● **Problem to work on**: Filter task. Return each line of the material that holds the string "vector".

● **Supplied data**:
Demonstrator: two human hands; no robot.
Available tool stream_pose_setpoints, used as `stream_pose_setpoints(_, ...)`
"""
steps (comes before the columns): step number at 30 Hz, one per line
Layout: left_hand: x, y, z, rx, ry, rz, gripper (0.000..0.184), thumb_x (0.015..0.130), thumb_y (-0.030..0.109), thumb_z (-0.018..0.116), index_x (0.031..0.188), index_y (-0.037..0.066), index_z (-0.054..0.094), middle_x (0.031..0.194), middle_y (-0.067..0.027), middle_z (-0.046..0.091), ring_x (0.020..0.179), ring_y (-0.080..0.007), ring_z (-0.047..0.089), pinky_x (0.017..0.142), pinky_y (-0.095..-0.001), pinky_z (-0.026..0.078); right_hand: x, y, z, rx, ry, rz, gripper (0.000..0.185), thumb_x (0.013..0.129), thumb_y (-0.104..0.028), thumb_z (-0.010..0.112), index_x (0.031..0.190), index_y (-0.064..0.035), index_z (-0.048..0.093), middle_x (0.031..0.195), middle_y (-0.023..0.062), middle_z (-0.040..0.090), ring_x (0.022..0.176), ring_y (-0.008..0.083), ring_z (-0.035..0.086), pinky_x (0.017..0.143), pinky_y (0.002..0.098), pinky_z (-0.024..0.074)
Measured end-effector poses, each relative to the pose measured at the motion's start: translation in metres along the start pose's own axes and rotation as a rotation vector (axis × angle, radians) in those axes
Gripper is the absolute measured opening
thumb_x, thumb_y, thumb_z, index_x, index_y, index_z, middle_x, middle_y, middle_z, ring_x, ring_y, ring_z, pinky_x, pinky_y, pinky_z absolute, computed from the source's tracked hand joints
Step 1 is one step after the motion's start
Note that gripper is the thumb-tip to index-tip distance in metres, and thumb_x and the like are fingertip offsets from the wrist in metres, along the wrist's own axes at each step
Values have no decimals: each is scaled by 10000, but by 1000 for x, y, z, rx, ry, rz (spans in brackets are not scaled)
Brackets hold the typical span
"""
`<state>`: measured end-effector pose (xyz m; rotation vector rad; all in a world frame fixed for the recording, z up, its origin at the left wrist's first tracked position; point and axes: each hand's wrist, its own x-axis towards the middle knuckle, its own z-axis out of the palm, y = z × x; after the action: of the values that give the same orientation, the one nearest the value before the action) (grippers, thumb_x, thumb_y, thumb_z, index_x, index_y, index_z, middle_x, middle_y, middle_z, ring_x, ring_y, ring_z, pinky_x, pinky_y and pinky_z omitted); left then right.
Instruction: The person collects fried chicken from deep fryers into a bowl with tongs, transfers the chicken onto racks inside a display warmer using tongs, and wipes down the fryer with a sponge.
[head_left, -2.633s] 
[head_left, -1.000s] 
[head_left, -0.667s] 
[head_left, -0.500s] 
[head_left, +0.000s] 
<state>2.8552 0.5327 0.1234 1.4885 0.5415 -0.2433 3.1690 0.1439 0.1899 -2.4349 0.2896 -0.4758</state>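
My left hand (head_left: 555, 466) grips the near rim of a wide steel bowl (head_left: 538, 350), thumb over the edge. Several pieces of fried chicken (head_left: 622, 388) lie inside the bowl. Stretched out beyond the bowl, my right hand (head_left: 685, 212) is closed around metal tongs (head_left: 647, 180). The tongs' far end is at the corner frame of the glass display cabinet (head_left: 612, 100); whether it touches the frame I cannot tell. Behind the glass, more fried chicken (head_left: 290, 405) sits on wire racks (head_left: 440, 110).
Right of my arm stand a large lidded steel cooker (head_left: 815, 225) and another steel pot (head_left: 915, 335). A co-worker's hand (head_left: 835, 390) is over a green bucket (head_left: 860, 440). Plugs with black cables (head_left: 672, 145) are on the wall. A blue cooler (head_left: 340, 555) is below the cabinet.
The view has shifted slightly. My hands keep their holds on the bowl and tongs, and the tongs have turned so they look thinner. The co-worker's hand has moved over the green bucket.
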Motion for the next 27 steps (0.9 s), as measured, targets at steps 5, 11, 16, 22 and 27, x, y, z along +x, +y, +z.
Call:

● **Answer section**:
Measured end-effector poses, each relative to the pose measured at the motion's start: translation in metres along the start pose's own axes and rotation as a rotation vector (axis × angle, radians) in those axes
`<state>`: measured end-effector pose (xyz m; rotation vector rad; all in a world frame fixed for the recording, z up, its origin at the left wrist's first tracked position; point and axes: each hand's wrist, its own x-axis towards the middle knuckle, its own z-axis out of the palm, y = z × x; after the action: of the values that give the same orientation, the one nearest the value before the action) (grippers, thumb_x, thumb_y, thumb_z, index_x, index_y, index_z, middle_x, middle_y, middle_z, ring_x, ring_y, ring_z, pinky_x, pinky_y and pinky_z omitted); left then right.

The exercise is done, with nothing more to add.